**Brief**
Copy out each line of the listing below where the string "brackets" appears.

**Material for this task**

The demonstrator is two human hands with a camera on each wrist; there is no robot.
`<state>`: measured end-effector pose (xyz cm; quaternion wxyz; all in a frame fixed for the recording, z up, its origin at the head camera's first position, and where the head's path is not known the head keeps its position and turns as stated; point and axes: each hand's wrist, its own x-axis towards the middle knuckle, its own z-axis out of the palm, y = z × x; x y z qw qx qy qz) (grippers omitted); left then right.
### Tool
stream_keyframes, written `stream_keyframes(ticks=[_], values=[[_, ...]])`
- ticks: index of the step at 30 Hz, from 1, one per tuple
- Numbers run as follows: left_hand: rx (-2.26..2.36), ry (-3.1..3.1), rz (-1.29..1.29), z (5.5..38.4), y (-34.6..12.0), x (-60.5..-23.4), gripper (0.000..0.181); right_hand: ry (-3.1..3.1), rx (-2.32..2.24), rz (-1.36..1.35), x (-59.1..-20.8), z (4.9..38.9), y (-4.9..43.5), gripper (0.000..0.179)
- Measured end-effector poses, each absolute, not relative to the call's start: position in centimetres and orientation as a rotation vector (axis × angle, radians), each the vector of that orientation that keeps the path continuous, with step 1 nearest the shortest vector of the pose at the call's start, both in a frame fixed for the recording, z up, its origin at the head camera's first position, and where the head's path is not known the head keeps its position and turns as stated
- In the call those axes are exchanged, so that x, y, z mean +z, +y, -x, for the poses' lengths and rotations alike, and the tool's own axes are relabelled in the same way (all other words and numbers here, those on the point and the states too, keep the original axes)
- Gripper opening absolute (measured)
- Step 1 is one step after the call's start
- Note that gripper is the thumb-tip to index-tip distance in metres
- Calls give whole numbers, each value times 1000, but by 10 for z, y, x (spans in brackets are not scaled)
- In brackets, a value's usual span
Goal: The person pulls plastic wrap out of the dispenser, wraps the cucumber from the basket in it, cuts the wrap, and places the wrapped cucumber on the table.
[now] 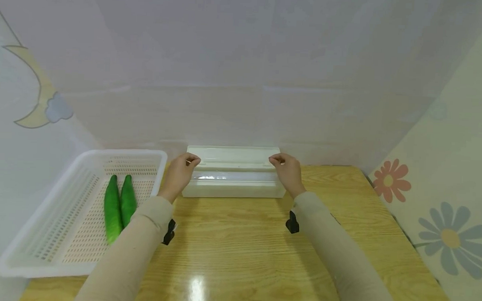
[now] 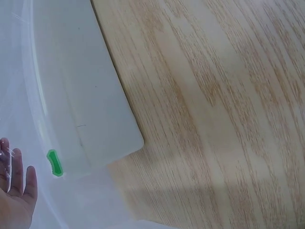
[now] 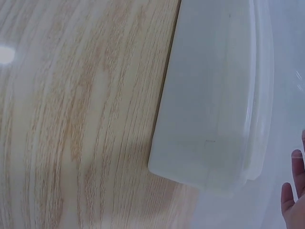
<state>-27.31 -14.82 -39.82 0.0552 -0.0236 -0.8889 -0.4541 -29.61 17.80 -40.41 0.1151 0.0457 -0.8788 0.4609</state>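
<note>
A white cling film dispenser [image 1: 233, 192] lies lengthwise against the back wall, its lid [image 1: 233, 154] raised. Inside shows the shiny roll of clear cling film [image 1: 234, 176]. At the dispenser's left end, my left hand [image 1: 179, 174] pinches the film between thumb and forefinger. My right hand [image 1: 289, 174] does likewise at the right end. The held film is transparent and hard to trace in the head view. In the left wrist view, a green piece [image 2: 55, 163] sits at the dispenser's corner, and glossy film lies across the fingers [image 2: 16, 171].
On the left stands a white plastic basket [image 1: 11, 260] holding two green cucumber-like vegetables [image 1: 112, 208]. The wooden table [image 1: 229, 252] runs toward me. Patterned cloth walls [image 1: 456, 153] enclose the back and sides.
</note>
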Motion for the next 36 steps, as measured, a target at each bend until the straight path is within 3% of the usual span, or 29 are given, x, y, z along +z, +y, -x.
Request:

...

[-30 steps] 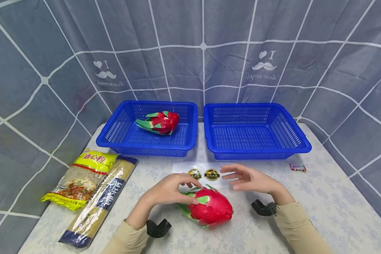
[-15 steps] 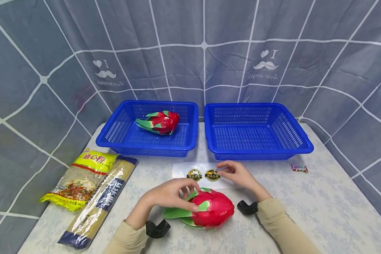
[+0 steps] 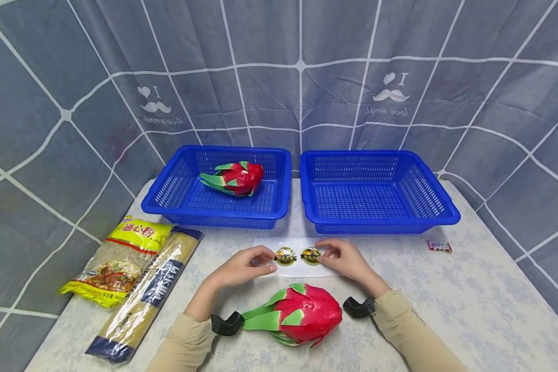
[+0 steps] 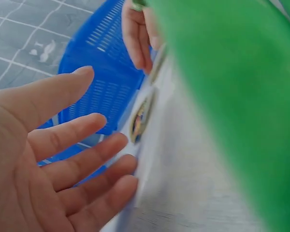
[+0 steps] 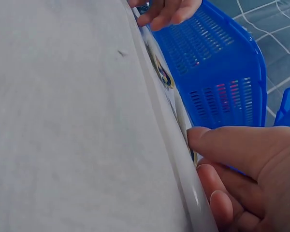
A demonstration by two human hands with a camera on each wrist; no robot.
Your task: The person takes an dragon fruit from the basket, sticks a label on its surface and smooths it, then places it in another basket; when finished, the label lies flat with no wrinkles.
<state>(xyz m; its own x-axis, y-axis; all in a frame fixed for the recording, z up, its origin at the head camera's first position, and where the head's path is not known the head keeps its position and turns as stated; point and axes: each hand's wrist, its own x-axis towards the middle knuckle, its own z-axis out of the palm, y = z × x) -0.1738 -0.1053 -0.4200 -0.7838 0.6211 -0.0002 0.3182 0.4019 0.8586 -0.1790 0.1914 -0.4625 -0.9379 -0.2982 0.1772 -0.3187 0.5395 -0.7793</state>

**Task output**
- Calls give whole numbers, each value times 1000, but by 10 for z, y, x (spans in brackets are not scaled)
- In brackets, a value's usual span

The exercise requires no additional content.